O ministro da Fazenda, Fernando Haddad, manifestou apoio nesta sexta-feira (6) à decisão do ministro do Supremo Tribunal Federal (STF) Flávio Dino, que determinou a suspensão e revisão de benefícios considerados ilegais pagos aos servidores dos Três Poderes.
Na avaliação de Haddad, a medida é correta, mas a solução definitiva depende do Congresso Nacional, responsável por regulamentar esse tipo de verba.
Haddad lembrou que, nos últimos três anos, tem defendido a criação de regras claras para as chamadas verbas indenizatórias, destacando que esses pagamentos precisam ter critérios objetivos.
“Não pode ficar sem regra, porque a verba indenizatória, como o próprio nome diz, é um ressarcimento. Está indenizando alguma coisa que o servidor gastou para cumprir uma obrigação funcional. Perdeu-se um pouco esse conceito ao longo dos anos”, disse.
Haddad defendo teto do funcionalismo e critica paralisação da reforma administrativa
O ministro também avaliou que o volume dessas indenizações se tornou excessivo e reiterou sua posição favorável à adoção de um teto para esse tipo de pagamento.
Além disso, Haddad lamentou que a reforma administrativa — que busca enfrentar os supersalários no setor público — esteja paralisada no Congresso Nacional.
Ele citou a proposta apresentada pelo deputado Pedro Paulo, relator da reforma, que previa a regulamentação dessas verbas por meio de uma Proposta de Emenda à Constituição (PEC), mas que não avançou na tramitação.
“Havia uma pressão da sociedade por uma reforma administrativa que colocasse o dedo nessa ferida e a coisa não prosperou”, afirmou.
As declarações foram feitas após Haddad participar de uma reunião do Diretório Nacional do Partido dos Trabalhadores, em Salvador (BA).
Entenda a decisão do STF
Na quinta-feira, o ministro Flávio Dino determinou que os Três Poderes revisem e suspendam benefícios sem fundamentação legal específica, conhecidos popularmente como “penduricalhos”.
O termo se refere a auxílios, gratificações e indenizações que são adicionados aos salários de servidores públicos, geralmente com a justificativa de compensar despesas ou direitos não usufruídos.

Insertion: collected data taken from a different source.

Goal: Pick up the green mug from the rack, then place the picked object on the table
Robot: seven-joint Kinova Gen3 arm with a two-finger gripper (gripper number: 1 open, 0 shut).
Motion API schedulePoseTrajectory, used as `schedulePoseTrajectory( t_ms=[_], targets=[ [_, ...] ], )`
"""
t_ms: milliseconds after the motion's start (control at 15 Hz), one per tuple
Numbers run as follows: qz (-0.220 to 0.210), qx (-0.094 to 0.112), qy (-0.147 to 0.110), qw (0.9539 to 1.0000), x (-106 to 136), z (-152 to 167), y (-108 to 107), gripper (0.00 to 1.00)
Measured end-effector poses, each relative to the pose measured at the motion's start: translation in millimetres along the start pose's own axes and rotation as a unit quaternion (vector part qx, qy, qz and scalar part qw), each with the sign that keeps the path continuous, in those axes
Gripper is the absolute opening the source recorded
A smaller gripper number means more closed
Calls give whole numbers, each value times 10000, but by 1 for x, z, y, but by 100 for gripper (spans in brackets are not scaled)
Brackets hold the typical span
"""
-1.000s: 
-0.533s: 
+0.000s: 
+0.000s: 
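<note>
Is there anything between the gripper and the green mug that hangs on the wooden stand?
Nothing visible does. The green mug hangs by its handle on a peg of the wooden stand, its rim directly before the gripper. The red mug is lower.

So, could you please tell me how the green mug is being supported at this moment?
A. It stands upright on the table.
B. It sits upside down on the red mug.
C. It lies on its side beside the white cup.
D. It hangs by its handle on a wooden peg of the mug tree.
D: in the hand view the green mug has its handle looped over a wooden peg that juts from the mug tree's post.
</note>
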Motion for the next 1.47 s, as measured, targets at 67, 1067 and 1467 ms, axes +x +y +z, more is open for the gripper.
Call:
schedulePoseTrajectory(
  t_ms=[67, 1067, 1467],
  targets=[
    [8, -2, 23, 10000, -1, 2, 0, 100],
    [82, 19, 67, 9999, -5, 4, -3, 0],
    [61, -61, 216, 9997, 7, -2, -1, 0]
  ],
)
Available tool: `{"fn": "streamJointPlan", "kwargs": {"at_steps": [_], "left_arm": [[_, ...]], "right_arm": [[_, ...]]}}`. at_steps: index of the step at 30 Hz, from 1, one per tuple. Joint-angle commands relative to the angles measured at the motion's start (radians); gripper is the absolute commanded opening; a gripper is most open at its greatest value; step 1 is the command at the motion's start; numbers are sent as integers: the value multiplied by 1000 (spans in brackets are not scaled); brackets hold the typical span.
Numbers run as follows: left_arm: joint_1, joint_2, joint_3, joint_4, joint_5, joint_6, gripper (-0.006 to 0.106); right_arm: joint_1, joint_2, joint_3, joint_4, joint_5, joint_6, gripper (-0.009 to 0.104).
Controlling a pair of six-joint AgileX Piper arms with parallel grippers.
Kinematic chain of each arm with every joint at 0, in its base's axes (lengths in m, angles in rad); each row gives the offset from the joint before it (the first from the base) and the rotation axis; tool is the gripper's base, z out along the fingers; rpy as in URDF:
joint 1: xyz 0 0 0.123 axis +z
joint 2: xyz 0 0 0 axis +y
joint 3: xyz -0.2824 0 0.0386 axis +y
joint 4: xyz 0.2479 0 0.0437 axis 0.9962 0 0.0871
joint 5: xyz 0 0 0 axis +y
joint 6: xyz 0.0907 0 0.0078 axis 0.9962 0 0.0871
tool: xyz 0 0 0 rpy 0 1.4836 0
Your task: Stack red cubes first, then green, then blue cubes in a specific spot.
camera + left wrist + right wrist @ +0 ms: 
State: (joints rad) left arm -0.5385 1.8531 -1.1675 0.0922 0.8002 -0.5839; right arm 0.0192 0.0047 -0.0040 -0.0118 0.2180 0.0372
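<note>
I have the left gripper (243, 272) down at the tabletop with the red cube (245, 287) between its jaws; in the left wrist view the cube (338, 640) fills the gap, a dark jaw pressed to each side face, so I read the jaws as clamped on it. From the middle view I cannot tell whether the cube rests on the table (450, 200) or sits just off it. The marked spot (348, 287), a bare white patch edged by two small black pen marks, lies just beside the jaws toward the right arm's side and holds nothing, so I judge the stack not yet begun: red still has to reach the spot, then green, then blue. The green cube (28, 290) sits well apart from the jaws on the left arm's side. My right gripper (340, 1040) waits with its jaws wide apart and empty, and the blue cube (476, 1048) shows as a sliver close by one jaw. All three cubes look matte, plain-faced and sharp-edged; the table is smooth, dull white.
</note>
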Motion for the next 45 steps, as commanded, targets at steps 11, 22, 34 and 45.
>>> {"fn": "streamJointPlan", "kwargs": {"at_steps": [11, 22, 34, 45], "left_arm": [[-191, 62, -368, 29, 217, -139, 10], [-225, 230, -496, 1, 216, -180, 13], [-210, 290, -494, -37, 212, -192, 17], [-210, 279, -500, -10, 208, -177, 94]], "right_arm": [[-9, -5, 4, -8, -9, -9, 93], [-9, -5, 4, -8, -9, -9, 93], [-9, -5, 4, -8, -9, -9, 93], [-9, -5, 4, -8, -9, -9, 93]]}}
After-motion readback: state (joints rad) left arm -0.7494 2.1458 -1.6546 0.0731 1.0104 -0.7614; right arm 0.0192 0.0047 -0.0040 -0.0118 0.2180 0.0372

Segundo Dino, muitas dessas verbas têm caráter remuneratório e, por isso, não deveriam ficar fora do teto constitucional, atualmente fixado em R$ 46.366,19, equivalente ao salário de um ministro do STF.
O magistrado estabeleceu um prazo de 60 dias para que Executivo, Legislativo e Judiciário adotem providências.
A decisão não altera salários previstos em lei, nem atinge reajustes aprovados recentemente ou gratificações já regulamentadas. A revisão vale apenas para benefícios sem respaldo legal aprovado pelo Legislativo, seja no âmbito federal, estadual ou municipal.